Beyond this threshold, the spaces organize the living areas according to a flexible layout and timber structure, thereby signaling their capacity to adapt over a more distant temporal horizon.
The clients, a couple of friends wishing to share the same secondary residence, had an implicit directive: to share a space without being obliged to “live together” in every respect. The articulation of the architectural volumes thus creates a meandering sequence of spaces that gradually reveal the whole, ensuring a certain visual intimacy and a fragmentation of the acoustic environment. Sign of the times, the kitchen is the space that opens completely onto the landscape: a gathering place, both for the couple and their guests, and metaphorically, with the surrounding natural environment.
The conceptual framework of the project is therefore not based on stylistic or identity-related architectural references of the region.
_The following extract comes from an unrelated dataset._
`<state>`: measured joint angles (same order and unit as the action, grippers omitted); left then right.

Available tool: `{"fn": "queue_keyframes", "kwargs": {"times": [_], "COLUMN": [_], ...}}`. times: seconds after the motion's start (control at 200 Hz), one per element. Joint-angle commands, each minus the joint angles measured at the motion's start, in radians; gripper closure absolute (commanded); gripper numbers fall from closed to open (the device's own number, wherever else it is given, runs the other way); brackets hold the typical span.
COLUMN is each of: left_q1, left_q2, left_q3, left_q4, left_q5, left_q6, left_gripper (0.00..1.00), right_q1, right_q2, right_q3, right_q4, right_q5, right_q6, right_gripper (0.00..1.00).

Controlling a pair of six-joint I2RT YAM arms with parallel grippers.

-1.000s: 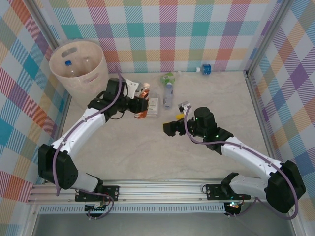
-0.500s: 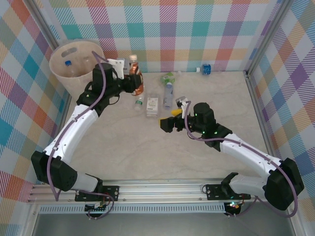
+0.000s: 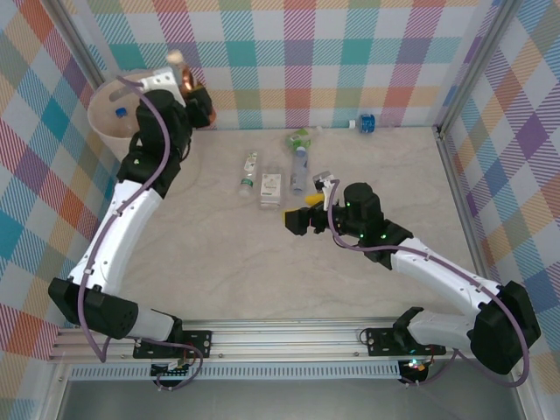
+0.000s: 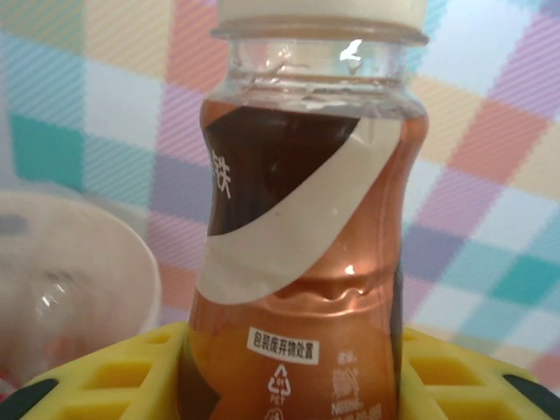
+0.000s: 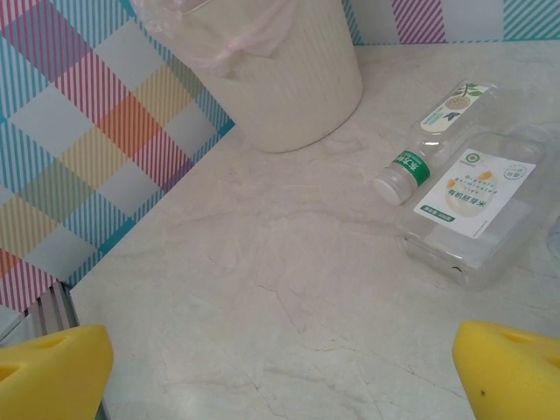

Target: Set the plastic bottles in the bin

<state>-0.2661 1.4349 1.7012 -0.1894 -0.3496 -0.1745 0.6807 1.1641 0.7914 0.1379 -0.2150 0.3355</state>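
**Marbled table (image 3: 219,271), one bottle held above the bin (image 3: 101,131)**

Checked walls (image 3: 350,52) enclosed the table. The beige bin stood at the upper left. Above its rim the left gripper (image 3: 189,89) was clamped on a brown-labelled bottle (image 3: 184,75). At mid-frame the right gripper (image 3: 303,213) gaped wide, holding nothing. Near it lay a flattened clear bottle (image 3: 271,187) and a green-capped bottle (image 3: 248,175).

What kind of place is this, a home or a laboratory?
Probably a laboratory test cell: checked cloth walls on a metal frame, a left arm and a right arm bolted to a rail, and plastic bottles laid out on the marble-look tabletop.
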Motion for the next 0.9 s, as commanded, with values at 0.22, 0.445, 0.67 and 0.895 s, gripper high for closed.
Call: {"fn": "queue_keyframes", "kwargs": {"times": [0.22, 0.445, 0.67, 0.895], "left_q1": [0.129, 0.215, 0.264, 0.289], "left_q2": [0.116, 0.258, 0.395, 0.522], "left_q3": [0.135, 0.274, 0.385, 0.483], "left_q4": [0.158, 0.101, 0.028, -0.028], "left_q5": [-0.213, -0.237, -0.259, -0.326], "left_q6": [0.066, 0.028, -0.01, -0.038], "left_gripper": [0.6, 0.6, 0.6, 0.61], "right_q1": [0.005, 0.005, 0.006, 0.005], "right_q2": [0.01, 0.02, 0.043, 0.086], "right_q3": [0.032, 0.035, 0.046, 0.066], "right_q4": [0.004, -0.021, -0.032, -0.04], "right_q5": [0.022, 0.034, 0.042, 0.029], "right_q6": [0.002, -0.004, -0.026, -0.036], "right_gripper": [0.0, 0.0, 0.0, 0.0]}}
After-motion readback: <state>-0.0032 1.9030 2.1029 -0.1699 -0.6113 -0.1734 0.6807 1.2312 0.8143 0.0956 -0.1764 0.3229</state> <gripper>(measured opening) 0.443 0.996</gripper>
Rather than prescribing specific uses, it weaves connections between the body’s in situ perception of the landscape and the real, and that of the space that “frames” experiences across the variations of time.
This refers to the intention to promote a practice that prioritizes the phenomenological qualities of space, rather than being determined by a calculated assembly of programmatic components. The spaces unfold in terraces following the natural slope of the site.
The varied viewpoints revealed within each room, together with the shifting qualities of the indirect light, constitute the haptic characteristics which, like the large abstract wall abutting the landscape upon arrival, are the result of the sensitive exploration advocated by the firm. The outcome is an architectural language that responds to the heterogeneity of the real, rather than constructing a rigid identity derived from often exclusive precepts.